* **WHAT IS NEEDED**:
All pictures are to be excluded when the data below is output verbatim.

* **PROVIDED DATA**:
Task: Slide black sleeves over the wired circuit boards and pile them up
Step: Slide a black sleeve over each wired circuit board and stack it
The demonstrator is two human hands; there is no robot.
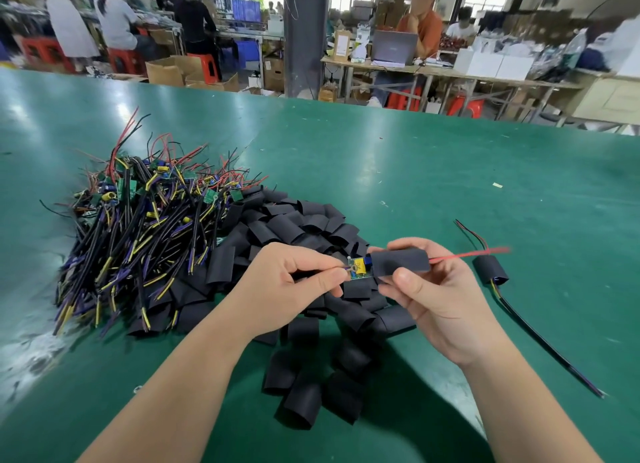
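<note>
Right at the fingertips, the left hand (291,282) pinches a thin bundle of wires between thumb and forefinger, its other fingers curled under. Those wires lead to one small circuit board (360,268), a flat green square carrying a boxy yellow part and a blue one. The board sits in the air between the two hands, at the mouth of a black sleeve (400,262), and only its left part shows. The right hand (433,300) clamps that sleeve, thumb below and fingers on top. The sleeve is a matte, flattened tube, and one red wire (467,255) pokes out of its far end, blurred.

Just beyond the right hand, one finished piece (490,268) lies alone on the table, a sleeve with a long black cable (540,334) trailing toward the person and thin red and black leads at the other end.

Under and behind the hands spreads a heap of loose sleeves (304,227), dull, curled and overlapping, too many to count. Several more lie scattered nearer the person. Left of the heap, touching it, is a bristly pile of bare boards (149,213) with black, yellow, purple and red wires, also past counting.

Everything rests on a smooth, shiny green table (415,168). Farther back, people sit at other benches among cardboard boxes and red stools.
</note>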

* **OUTPUT FOR THIS TASK**:
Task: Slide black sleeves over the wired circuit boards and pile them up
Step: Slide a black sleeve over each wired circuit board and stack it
The demonstrator is two human hands; there is no robot.
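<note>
Right at the fingertips, the left hand (291,282) pinches a thin bundle of wires between thumb and forefinger, its other fingers curled under. Those wires lead to one small circuit board (360,268), a flat green square carrying a boxy yellow part and a blue one. The board sits in the air between the two hands, at the mouth of a black sleeve (400,262), and only its left part shows. The right hand (433,300) clamps that sleeve, thumb below and fingers on top. The sleeve is a matte, flattened tube, and one red wire (467,255) pokes out of its far end, blurred.

Just beyond the right hand, one finished piece (490,268) lies alone on the table, a sleeve with a long black cable (540,334) trailing toward the person and thin red and black leads at the other end.

Under and behind the hands spreads a heap of loose sleeves (304,227), dull, curled and overlapping, too many to count. Several more lie scattered nearer the person. Left of the heap, touching it, is a bristly pile of bare boards (149,213) with black, yellow, purple and red wires, also past counting.

Everything rests on a smooth, shiny green table (415,168). Farther back, people sit at other benches among cardboard boxes and red stools.
</note>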

The response is now done.